The expected output is the first line of the data below and every line after it, up to and including the line containing "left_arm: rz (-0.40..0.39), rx", each reproduced exactly.

• _RECORDS SUPPLIED_
BEGIN
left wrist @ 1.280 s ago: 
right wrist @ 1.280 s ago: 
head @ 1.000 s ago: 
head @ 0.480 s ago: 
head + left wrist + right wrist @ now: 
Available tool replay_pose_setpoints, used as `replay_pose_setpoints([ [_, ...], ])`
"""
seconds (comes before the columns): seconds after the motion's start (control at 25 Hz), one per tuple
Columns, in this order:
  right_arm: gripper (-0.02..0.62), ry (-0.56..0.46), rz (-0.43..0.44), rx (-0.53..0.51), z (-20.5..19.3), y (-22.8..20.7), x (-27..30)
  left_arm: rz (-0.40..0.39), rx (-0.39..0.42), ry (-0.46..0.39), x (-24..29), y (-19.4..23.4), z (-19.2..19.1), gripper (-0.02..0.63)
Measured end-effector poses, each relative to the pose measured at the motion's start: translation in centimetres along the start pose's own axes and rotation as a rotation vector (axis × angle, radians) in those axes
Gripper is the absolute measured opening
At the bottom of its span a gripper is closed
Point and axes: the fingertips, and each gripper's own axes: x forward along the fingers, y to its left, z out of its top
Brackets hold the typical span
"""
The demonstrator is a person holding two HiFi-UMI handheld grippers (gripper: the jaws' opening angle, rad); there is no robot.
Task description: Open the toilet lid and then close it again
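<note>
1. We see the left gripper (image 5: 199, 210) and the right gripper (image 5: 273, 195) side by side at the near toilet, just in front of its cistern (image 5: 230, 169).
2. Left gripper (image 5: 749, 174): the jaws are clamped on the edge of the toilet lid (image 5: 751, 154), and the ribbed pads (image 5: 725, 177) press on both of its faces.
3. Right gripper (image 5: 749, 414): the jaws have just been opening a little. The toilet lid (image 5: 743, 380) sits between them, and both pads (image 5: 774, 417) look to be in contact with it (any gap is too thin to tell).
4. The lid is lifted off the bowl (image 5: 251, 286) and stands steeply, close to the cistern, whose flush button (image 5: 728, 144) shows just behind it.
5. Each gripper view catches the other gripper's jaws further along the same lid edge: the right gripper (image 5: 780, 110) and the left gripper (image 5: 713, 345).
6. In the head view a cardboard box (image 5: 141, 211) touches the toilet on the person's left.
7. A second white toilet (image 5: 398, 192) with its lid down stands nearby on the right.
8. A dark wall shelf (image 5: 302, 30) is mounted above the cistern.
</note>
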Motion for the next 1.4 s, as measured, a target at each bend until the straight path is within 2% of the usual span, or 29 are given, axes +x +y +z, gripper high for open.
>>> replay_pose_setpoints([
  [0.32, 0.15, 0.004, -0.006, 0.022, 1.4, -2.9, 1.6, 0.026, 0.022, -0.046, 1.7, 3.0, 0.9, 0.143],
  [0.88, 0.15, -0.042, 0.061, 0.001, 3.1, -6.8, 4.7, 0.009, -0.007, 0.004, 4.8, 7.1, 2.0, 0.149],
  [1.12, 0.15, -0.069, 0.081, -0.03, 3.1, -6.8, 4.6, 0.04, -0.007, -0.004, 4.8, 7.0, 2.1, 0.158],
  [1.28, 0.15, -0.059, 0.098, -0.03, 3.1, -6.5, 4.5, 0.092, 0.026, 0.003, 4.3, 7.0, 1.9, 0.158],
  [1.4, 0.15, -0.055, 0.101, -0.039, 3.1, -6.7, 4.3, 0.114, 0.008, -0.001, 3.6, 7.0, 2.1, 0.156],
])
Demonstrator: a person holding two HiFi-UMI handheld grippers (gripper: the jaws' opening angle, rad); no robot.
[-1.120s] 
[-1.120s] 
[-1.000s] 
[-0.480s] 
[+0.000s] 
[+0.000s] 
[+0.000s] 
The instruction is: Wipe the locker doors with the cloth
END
• _WRITTEN SOLUTION_
left wrist @ 1.280 s ago: 
right wrist @ 1.280 s ago: 
head @ 1.000 s ago: 
head @ 0.480 s ago: 
head + left wrist + right wrist @ now: 
Available tool replay_pose_setpoints, used as `replay_pose_setpoints([ [_, ...], ])`
"""
seconds (comes before the columns): seconds after the motion's start (control at 25 Hz), one per tuple
Columns, in this order:
  right_arm: gripper (-0.02..0.62), ry (-0.56..0.46), rz (-0.43..0.44), rx (-0.53..0.51), z (-20.5..19.3), y (-22.8..20.7), x (-27..30)
  left_arm: rz (-0.40..0.39), rx (-0.39..0.42), ry (-0.46..0.39), x (-24..29), y (-19.4..23.4), z (-19.2..19.1), gripper (-0.02..0.63)

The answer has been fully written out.